Samir Amin

Samir Amin (Arabic: سمير أمين) (3 September 1931 – 12 August 2018) was an Egyptian-French Marxian economist,[1] political scientist and world-systems analyst. He is noted for his introduction of the term Eurocentrism in 1988.[2]

Samir Amin
Samir Amin on the Eurocrisis at the 2012 Subversive Festival in Zagreb
Born(1931-09-03)3 September 1931
Died12 August 2018, 13 August 2018  (aged 86)
Resting placePère Lachaise Cemetery 
Alma mater


Amin was born in Cairo, the son of an Egyptian father and a French mother (both medical doctors). He spent his childhood and youth in Port Said; there he attended a French high school, leaving in 1947 with a Baccalauréat. From 1947 to 1957 he studied in Paris, gaining a diploma in political science (1952) before graduating in statistics (1956) and economics (1957). In his autobiography Itinéraire intellectuel (1990) he wrote that in order to spend a substantial amount of time in "militant action" he could devote only a minimum of time to preparing for his university exams.
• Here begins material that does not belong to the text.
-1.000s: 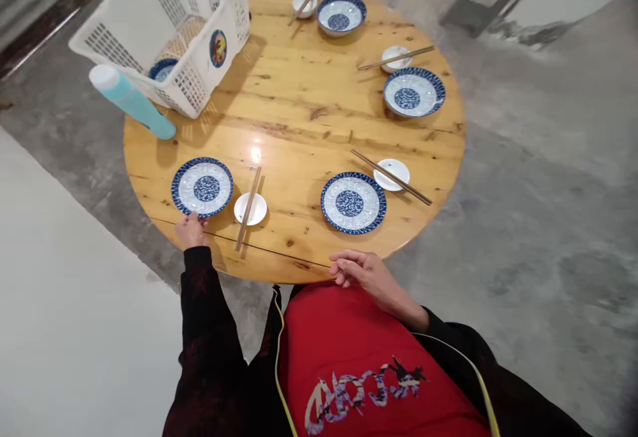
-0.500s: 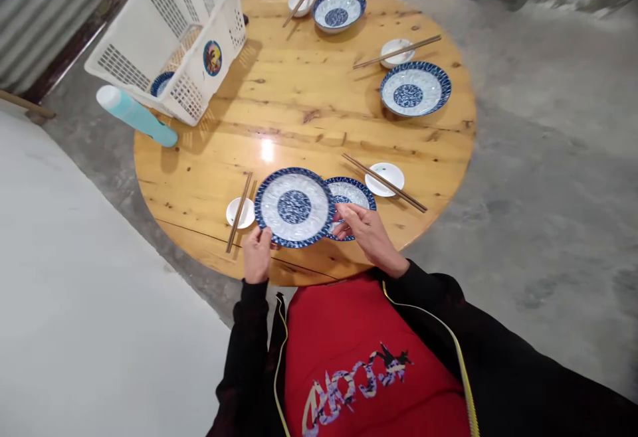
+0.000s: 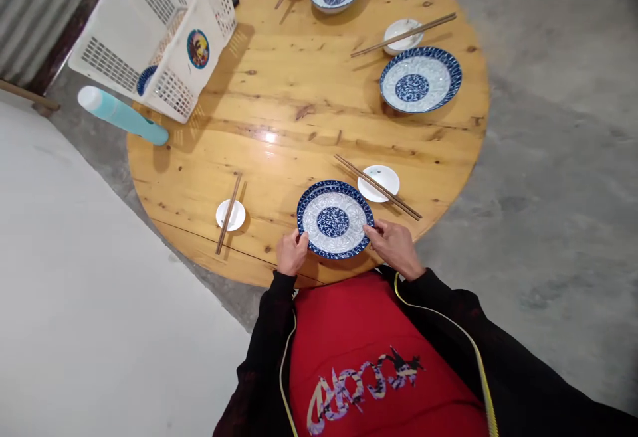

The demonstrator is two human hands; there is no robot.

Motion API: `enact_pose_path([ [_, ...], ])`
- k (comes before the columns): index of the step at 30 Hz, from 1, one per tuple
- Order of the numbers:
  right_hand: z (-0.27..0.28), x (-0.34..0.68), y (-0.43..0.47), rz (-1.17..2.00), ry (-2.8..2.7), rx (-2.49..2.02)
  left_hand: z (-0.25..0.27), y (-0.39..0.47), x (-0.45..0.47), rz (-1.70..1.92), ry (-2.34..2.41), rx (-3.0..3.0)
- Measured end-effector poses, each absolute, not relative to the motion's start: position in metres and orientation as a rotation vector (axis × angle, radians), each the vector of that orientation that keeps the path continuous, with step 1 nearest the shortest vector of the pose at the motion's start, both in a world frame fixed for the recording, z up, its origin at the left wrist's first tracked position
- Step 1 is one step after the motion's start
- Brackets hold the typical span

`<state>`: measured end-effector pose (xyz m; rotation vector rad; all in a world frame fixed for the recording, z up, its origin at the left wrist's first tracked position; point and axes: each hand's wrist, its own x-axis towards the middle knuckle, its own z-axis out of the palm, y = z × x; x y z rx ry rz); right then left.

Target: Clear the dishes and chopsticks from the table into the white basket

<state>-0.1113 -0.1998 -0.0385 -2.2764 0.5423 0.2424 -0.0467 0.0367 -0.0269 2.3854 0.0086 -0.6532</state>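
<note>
Both hands, left hand (image 3: 292, 253) and right hand (image 3: 395, 243), pinch opposite rims of the blue-patterned plate (image 3: 335, 219) at the round wooden table's (image 3: 299, 111) near edge; a slipped pinch could drop it off that edge or knock the chopsticks (image 3: 377, 186) off the white saucer (image 3: 379, 182).

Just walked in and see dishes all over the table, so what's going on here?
A person in a red apron stands at a round wooden table, both hands on a blue patterned plate at the near edge: left hand on its left rim, right hand on its right. Beside it, chopsticks lie across a small white dish. Two more blue plates sit farther off, and a white basket stands at the far left.
</note>
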Motion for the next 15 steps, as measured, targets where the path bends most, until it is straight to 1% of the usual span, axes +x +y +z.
enact_pose_path([
  [8, -0.045, -0.1, -0.207, 0.41, 0.485, -2.58, -0.025, 0.029, -0.031, -0.693, 0.001, 2.639],
  [15, -0.048, -0.091, -0.208, 0.495, 0.435, -2.699, -0.024, 0.026, -0.025, -0.689, -0.01, 2.77],
])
After arriving in Paris, Amin joined the French Communist Party (PCF), but he later distanced himself from Soviet Marxism and associated himself for some time with Maoist circles. With other students he published a magazine entitled Étudiants Anticolonialistes. In 1957 he presented his thesis, supervised by François Perroux among others, originally titled The origins of underdevelopment capitalist accumulation on a world scale but retitled The structural effects of the international integration of precapitalist economies. A theoretical study of the mechanism which creates so-called underdeveloped economies.

After finishing his thesis, Amin went back to Cairo, where he worked from 1957 to 1960 as a research officer for the government's "Institution for Economic Management". Subsequently, Amin left Cairo, to become an adviser to the Ministry of Planning in Bamako (Mali) from 1960 to 1963. In 1963 he was offered a fellowship at the Institut Africain de Développement Économique et de Planification (IDEP). Until 1970 he worked there as well as being a professor at the university of Poitiers, Dakar and Paris (of Paris VIII, Vincennes). In 1970 he became director of the IDEP, which he managed until 1980. In 1980 Amin left the IDEP and became a director of the Third World Forum in Dakar.

Views on world order

Samir Amin expressed view on world order and international relations: “Yes, I do want to see the construction of a multipolar world, and that obviously means the defeat of Washington’s hegemonic project for military control of the planet.”[3]

In 2006, he stated:

Here I would make the first priority the construction of a Paris – Berlin – Moscow political and strategic alliance, extended if possible to Beijing and Delhi … to build military strength at a level required by the challenge of the United States... [E]ven the United State pales beside their traditional capacities in the military arena. The American challenge, and Washington’s criminal designs, make such a course necessary … The creation of a front against hegemonism is the number one priority today, as the creation of an anti-Nazi alliance was … yesterday … A rapprochement between the large portions of Eurasia (Europe, Russia, China and India) involving the rest of the Old World … is necessary and possible, and would put an end once and for all to Washington’s plans to extend the Monroe Doctrine to the entire planet. We must head in this direction … above all with determination.”[4]

He also stated:

The ‘European project’ is not going in the direction that is needed to bring Washington to its senses. Indeed, it remains a basically ‘non-European’ project, scarcely more than the European part of the American project … Russia, China and India are the three strategic opponents of Washington’s project... But they appear to believe that they can maneuver and avoid directly clashing with the United State[s].[5]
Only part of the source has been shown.